### Task brief
Nothing but the lines below from the one that contains "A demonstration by" through the one that contains "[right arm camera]" should be retyped, exactly and including both ends. Do not include pictures.

### Information provided
────────
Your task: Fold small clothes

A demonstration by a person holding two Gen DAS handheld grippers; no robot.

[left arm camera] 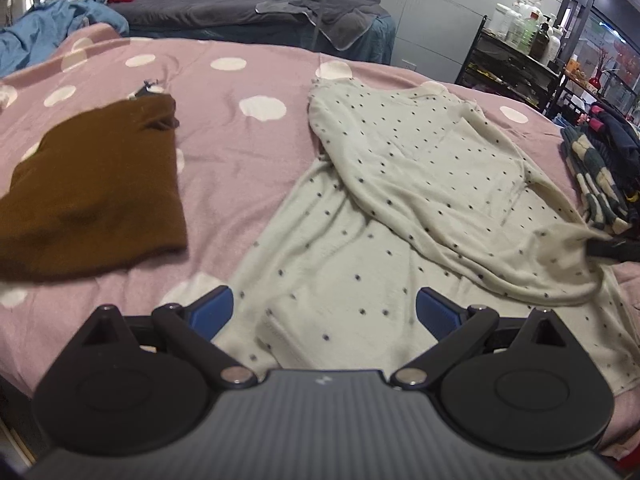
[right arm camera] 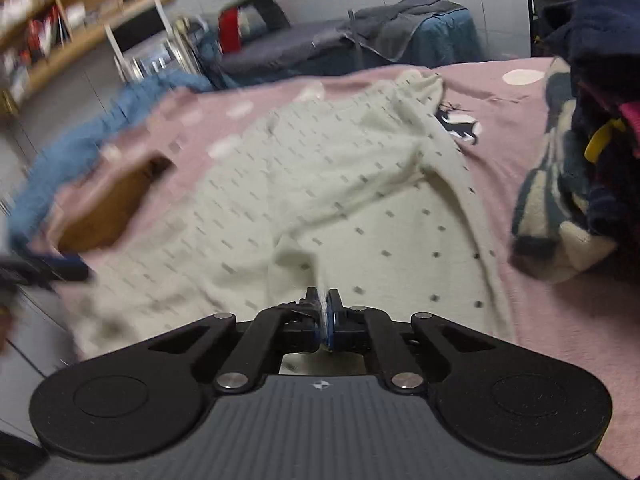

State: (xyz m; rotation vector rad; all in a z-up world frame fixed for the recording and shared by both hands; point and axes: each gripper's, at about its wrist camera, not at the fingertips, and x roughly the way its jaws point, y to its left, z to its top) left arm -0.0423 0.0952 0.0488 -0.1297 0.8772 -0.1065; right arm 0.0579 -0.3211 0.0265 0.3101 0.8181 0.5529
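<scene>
A cream garment with small dark dots (left arm camera: 400, 208) lies spread on the pink bedspread, its right part folded over towards the left. My left gripper (left arm camera: 325, 312) is open, its blue pads on either side of the garment's near hem, just above it. My right gripper (right arm camera: 323, 312) is shut on the cream garment (right arm camera: 320, 200), pinching a fold of its edge and pulling it up. The right gripper's tip also shows in the left wrist view (left arm camera: 612, 249) at the garment's right edge. A folded brown garment (left arm camera: 92, 192) lies to the left; it also shows in the right wrist view (right arm camera: 108, 208).
A pile of dark and checked clothes (left arm camera: 600, 168) sits at the bed's right edge, close beside the right gripper (right arm camera: 580, 140). A blue cloth (left arm camera: 48, 36) lies at the far left. A second bed with a grey towel (left arm camera: 336, 16) and a bottle shelf (left arm camera: 520, 28) stand behind.
</scene>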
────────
### Response box
A demonstration by a person holding two Gen DAS handheld grippers; no robot.

[left arm camera] 
[right arm camera] 

The response to this exercise has been given in full.